Today, childhood obesity has reached epidemic levels. Experts estimate that around 20% of kids are obese. Plus, 2/3 of these obese children will end up becoming overweight adults. In the US alone it is thought that between 5-25% of children and teenagers are obese. But the prevalence of obesity in our youth also varies from ethnic group to ethnic group. It is estimated that 5-7% of white and black children are obese, compared with 12% of Hispanic boys and 19% of Hispanic girls.
- Obesity is defined as an excessive accumulation of body fat. Generally, this is marked as a boy's body weight being 25% body fat or more, or a girl's body fat being 32% or more.
- Childhood obesity puts your child at risk for a number of problems, such as Type II diabetes and weakened joints. It also raises their risk for emotional problems, such as depression and social anxiety.
- Help prevent childhood obesity by helping your child maintain a healthy diet and exercise regimen. At the same time, watch for the warning signs of an eating disorder.
What is Childhood Obesity?
How is childhood obesity defined?
It is defined as an excessive accumulation of body fat. Obesity is normally present in a childhood when the total body weight is more than 25% fat in boys and 32% fat in girls. More often than not, childhood obesity is defined as a weight per height ratio which is in excess of 120% of their ideal weight. Skin fold measurements may be used to determine this. A trained technician can obtain skin fold measurements relatively easily in either the school or clinical setting. Optimal skin folds for a boy should be between 10-25mm and 16-30mm for girls. Alternatively, a doctor may calculate your child's BMI and use that to determine what their weight status is.
Complications Arising From Childhood Obesity
Unfortunately, childhood obesity can present many problems for a child. Not only are they at an increased risk of being obese during adulthood, but it can also lead to a number of pediatric conditions. These include Type II diabetes mellitus, the increased risk of them suffering from coronary heart disease, as well as increased pressure being placed on weight bearing joints. An obese child will suffer from low self-esteem, which will affect their relationships with their peers.

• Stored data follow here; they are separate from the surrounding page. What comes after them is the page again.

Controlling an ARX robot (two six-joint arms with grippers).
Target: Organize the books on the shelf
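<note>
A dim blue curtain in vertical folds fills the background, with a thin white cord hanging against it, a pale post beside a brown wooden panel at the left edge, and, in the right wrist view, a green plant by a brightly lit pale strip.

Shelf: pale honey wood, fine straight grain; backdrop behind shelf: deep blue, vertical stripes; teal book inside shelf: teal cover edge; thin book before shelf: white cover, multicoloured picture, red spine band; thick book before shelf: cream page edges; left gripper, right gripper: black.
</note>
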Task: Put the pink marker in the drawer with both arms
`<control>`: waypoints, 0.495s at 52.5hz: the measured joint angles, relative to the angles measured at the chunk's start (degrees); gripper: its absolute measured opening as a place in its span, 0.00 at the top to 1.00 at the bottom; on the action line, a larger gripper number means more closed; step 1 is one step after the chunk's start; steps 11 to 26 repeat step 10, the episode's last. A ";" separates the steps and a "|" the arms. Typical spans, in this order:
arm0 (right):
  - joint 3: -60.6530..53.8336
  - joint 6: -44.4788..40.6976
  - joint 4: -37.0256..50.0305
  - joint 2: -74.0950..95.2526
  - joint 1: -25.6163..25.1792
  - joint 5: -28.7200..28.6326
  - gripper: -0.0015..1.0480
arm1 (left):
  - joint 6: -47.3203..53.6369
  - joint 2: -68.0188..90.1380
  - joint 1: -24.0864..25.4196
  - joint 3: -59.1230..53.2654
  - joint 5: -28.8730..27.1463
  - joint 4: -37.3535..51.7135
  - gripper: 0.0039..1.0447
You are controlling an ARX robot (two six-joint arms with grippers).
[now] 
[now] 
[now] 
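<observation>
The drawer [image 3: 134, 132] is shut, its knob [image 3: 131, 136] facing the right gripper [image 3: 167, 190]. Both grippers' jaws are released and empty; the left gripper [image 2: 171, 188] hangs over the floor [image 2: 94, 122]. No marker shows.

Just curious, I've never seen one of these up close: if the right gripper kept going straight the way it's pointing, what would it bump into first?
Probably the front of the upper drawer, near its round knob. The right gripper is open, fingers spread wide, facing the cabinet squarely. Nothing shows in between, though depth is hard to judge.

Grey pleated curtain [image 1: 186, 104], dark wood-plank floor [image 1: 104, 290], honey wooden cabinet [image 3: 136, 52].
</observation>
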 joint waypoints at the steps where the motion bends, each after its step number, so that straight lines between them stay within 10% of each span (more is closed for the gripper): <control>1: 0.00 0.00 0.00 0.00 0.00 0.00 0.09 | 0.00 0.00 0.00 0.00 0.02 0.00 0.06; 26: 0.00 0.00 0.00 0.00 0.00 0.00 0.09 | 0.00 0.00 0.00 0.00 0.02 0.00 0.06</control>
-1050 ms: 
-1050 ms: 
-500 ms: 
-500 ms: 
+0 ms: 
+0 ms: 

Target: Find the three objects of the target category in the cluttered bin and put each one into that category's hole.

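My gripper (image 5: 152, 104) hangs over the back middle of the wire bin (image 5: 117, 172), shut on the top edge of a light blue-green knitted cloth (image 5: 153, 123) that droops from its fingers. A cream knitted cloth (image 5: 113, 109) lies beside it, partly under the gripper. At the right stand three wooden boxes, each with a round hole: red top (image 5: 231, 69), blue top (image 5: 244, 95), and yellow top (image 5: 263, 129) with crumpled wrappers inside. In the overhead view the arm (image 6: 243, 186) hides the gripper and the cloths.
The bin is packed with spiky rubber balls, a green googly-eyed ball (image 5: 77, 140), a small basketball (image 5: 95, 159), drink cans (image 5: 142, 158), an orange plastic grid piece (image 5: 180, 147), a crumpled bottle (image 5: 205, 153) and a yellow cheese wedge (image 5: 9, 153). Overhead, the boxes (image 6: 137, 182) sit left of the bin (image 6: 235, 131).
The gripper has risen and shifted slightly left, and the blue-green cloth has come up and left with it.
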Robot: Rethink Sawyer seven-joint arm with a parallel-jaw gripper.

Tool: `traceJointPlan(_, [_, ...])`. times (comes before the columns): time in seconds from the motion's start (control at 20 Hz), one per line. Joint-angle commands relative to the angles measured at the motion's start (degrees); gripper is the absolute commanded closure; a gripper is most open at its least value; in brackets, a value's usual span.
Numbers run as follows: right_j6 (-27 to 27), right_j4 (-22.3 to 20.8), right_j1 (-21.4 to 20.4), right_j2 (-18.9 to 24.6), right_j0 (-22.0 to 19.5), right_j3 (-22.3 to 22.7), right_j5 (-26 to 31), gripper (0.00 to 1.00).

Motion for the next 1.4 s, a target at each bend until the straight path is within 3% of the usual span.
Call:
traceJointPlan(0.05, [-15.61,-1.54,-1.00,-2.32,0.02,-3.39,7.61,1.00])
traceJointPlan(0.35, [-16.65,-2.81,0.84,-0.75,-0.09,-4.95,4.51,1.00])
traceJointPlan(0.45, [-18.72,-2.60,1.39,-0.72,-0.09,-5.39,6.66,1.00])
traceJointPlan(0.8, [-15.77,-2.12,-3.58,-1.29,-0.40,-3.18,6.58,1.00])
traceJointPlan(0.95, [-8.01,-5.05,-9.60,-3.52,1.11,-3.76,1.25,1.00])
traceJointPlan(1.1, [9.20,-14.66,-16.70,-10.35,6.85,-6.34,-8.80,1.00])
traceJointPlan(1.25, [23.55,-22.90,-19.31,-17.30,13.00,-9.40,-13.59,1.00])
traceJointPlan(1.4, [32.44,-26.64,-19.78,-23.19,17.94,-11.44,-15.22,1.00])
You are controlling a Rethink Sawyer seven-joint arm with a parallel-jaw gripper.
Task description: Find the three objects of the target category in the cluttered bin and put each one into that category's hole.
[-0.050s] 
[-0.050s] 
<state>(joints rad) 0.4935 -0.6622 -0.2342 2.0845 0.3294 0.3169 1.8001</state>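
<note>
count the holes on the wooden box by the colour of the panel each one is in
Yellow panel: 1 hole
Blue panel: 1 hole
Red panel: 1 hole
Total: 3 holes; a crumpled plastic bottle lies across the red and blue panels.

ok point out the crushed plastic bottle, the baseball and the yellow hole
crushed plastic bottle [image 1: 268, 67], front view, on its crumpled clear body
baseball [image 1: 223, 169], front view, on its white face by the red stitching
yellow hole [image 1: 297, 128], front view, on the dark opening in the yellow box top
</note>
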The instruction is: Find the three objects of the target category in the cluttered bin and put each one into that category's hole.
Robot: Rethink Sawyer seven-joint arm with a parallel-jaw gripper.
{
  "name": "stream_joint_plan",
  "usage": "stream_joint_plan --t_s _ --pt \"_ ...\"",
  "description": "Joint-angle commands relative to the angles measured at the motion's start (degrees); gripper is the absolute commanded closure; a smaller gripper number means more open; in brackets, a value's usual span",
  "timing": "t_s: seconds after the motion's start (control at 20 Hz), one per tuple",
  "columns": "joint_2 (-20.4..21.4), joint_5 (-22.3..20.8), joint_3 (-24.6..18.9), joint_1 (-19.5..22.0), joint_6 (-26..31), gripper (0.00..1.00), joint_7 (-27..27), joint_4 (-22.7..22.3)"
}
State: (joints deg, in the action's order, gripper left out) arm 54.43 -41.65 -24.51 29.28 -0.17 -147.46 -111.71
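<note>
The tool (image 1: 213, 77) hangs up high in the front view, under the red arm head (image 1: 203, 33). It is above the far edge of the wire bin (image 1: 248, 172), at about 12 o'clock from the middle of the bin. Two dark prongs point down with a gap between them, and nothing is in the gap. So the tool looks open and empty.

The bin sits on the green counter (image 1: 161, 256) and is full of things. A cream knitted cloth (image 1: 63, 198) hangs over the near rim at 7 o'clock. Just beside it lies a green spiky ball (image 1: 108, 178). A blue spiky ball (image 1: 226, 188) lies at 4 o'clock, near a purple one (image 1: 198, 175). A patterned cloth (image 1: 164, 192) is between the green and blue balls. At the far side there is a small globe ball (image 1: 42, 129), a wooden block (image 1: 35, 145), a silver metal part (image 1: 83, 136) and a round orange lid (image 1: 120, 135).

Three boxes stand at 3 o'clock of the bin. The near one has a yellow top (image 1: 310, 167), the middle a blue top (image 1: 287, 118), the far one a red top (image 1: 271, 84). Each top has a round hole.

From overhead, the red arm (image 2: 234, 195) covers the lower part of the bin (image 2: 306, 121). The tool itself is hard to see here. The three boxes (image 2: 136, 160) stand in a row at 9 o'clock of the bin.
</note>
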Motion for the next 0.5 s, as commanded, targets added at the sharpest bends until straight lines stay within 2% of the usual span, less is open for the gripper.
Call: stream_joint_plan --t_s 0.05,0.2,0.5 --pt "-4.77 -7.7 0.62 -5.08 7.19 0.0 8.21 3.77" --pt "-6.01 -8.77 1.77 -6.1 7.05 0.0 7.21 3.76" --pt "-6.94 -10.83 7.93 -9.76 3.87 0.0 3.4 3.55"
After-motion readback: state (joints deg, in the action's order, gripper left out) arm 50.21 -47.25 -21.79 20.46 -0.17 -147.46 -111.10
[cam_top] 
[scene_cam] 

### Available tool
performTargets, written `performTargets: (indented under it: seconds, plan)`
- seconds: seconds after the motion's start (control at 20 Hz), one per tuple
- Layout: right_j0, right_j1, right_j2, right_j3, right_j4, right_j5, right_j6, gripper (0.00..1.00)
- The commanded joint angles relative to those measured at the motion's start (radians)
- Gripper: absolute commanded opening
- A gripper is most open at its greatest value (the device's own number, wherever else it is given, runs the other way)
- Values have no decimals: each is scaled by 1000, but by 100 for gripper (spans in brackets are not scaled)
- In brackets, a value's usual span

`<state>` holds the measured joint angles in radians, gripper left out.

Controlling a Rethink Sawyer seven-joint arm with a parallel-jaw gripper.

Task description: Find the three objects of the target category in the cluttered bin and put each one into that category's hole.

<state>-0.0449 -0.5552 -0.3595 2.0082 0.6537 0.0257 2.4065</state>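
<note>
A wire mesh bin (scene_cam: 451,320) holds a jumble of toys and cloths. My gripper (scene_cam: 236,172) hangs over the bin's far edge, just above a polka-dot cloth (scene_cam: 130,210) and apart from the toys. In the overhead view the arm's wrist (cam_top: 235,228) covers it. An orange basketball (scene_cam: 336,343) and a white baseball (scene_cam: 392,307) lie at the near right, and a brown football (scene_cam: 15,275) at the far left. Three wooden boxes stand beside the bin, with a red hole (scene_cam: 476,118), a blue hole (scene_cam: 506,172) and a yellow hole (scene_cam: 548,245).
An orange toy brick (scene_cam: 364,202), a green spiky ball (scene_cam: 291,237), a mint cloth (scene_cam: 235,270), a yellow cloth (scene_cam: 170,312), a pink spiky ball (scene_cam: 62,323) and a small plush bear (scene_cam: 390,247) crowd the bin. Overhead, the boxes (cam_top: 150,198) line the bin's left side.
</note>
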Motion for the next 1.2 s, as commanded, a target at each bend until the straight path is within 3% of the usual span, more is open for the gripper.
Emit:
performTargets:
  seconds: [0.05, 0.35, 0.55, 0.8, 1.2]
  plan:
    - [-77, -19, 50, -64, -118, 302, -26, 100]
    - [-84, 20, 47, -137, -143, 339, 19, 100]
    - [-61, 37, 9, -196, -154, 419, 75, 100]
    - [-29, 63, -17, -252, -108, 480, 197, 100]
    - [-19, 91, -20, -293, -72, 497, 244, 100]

As with adult obesity, childhood obesity has multiple causes. These causes center around an imbalance between the energy a child takes in and the energy that they expend. Childhood obesity results from an interaction between nutritional, psychological, familial, and physiological conditions.
The important thing if you have an obese child is to seek help. Do not feel ashamed; you are not alone. Many parents in today's world are facing the same issue and health care providers can help. Talk to your doctor and consult with a dietician or nutritionist to get and stay on the path to lifetime health for your child.
How to Prevent Childhood Obesity
Preventing childhood obesity is critical to protecting your child's health. There are a number of ways that you can help your child maintain a healthy weight. Let's take a look at some of them.
Encourage your child to exercise. Exercise of any kind is going to help ward off obesity. Walking, running, and sports are all great ways for your child to exercise. As long as they're spending at least 30 minutes a day doing some sort of medium-to-high intensity exercise, they're in good shape. Many kids have a lot of energy, so this shouldn't be a problem. The exercise they do in P.E. class and during recess will help, too. Your child should, however, still be exercising beyond P.E. class and recess.
Help your child maintain a healthy diet. Every child loves junk food, and that's okay. There's nothing wrong with a child having a soda, some McDonalds, or some candy. What's important is moderation. Your child should be eating fruit, vegetables, and other healthy foods in addition to junk food. They should avoid overeating junk food. Teach your child the importance of balance in their diet, so that they're able to have a healthy life as an adult.
Watch for eating disorders. This goes both ways. A child who becomes too concerned about their weight may develop anorexia or bulimia. A child who is going through a lot of stress or similar issues may develop binge eating disorder, which can lead to obesity. Help your child understand that it's important to maintain a healthy weight, but that they shouldn't obsess over it. Avoiding being underweight is just as important as avoiding obesity. Being underweight can raise your child's risk of developing other complications. What your child should value is being a healthy weight, not being as skinny as they can be. If you notice that your child is beginning to obsess over their weight, or if you notice any warning signs of an eating disorder, intervene as soon as possible. On the opposite end, if you notice that your child is using food as a coping mechanism, intervene and help them find healthier ways to deal with stress and anxiety.
Do not take the content of this article as professional medical advice. It's important to exercise due diligence when obtaining relevant information in matters pertaining to your health. Always consult with your healthcare provider before making any medical decisions.